Introduction
Running nested Hyper-V inside an Azure VM is a common solution for migrating legacy workloads that are not immediately cloud-native.
But there is a catch.
When nested virtual machines use NAT, Azure networking behaves very differently from on-premises environments.

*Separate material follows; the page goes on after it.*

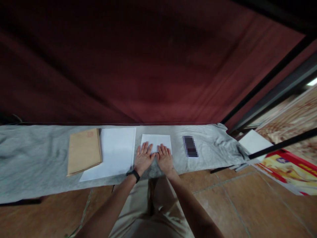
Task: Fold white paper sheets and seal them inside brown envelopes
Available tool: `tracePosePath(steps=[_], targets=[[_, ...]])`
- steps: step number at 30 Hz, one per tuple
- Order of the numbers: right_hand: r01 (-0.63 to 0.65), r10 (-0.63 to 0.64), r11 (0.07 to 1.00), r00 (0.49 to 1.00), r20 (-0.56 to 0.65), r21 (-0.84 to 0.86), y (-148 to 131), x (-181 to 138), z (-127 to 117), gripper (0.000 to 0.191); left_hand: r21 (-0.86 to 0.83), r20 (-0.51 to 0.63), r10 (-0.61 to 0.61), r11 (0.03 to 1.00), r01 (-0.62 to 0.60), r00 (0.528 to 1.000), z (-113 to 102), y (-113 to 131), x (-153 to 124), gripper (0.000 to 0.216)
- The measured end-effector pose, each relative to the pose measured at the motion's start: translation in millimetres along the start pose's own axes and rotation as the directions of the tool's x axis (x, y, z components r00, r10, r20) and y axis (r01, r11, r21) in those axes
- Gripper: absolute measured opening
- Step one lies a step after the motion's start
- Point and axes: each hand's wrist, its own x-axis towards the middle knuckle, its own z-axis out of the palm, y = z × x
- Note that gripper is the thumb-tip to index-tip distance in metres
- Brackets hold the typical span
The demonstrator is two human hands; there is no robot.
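My left hand (143,157) and my right hand (164,156) lie flat, fingers stretched out, side by side on the near part of a folded white sheet of paper (156,140). The sheet rests on a grey cloth (37,155) that covers a long table. A black band sits on my left wrist. Neither hand grips anything.
Left of my hands lies a stack of white paper (114,150), and beside it a pile of brown envelopes (83,150). A dark phone (190,146) lies to the right. Dark red curtain behind. A white sheet (254,141) and a colourful poster (287,170) sit far right, over a tiled floor.
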Motion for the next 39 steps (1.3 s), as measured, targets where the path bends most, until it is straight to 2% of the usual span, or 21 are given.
tracePosePath(steps=[3, 9, 15, 18, 22, 25, 32, 39], targets=[[-0.035, 0.035, 0.999, 0.999, 0.008, -0.009, 4.9, -3.8, 0.0, 0.05, 0.008, 0.001, -0.002, 1.0, 0.002, 1.0, 1.3, -0.8, 0.0, 0.058], [-0.14, 0.137, 0.99, 0.986, -0.098, -0.024, 25.8, -9.6, -1.9, 0.052, 0.009, -0.007, 0.003, 1.0, -0.003, 1.0, 3.8, -0.9, -0.5, 0.059], [-0.219, 0.217, 0.976, 0.966, -0.139, 0.006, 30.6, 0.9, -3.9, 0.052, -0.003, -0.011, 0.004, 1.0, -0.004, 1.0, 3.0, -0.6, -0.5, 0.059], [-0.167, 0.17, 0.985, 0.975, -0.142, 0.033, 26.6, 8.4, -4.7, 0.052, -0.023, -0.013, -0.003, 1.0, 0.003, 1.0, 3.6, -0.7, -0.4, 0.059], [0.014, -0.008, 0.995, 0.998, -0.063, 0.099, 14.6, 18.0, -2.4, 0.05, -0.055, -0.024, -0.009, 0.998, 0.008, 1.0, 5.8, -1.2, -0.6, 0.058], [0.05, -0.049, 0.994, 0.999, -0.013, 0.098, 10.1, 23.7, -0.7, 0.046, -0.078, -0.034, -0.01, 0.997, 0.007, 0.999, 6.2, -1.6, -0.8, 0.058], [-0.113, 0.115, 0.993, 0.992, -0.044, 0.032, 31.3, 25.6, -6.1, 0.051, -0.117, -0.057, 0.008, 0.993, -0.015, 0.998, 3.1, -1.9, -0.8, 0.058], [-0.307, 0.308, 0.951, 0.951, -0.035, 0.038, 43.4, 18.8, -18.7, 0.05, -0.119, -0.079, 0.012, 0.993, -0.021, 0.997, 2.4, -2.2, -1.3, 0.058]])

Without understanding these differences, inbound and outbound connectivity can fail in ways that are hard to troubleshoot.
This guide explains how to forward private Azure traffic through Azure Firewall or Other NVA to nested Hyper-V VMs, fully private and supported.
Architecture Overview
IP Addressing
| Component | IP Address |
|---|---|
| Hyper-V Host (Azure VM) | 10.0.0.4 |
| Nested VM 1 | 192.168.1.2 |
| Nested VM 2 | 192.168.1.3 |
| NAT Subnet | 192.168.1.0/24 |
Traffic Flow
Source (e.g., Azure VM, S2S/P2S) → Azure Firewall → Hyper-V Host → Windows NAT → Nested VM
Step 1 – Create NAT Network on Hyper-V Host
New-VMSwitch -Name "NATSwitch" -SwitchType Internal
New-NetIPAddress -InterfaceAlias "vEthernet (NATSwitch)" -IPAddress 192.168.1.1 -PrefixLength 24
New-NetNat -Name "NATNetwork" -InternalIPInterfaceAddressPrefix "192.168.1.0/24"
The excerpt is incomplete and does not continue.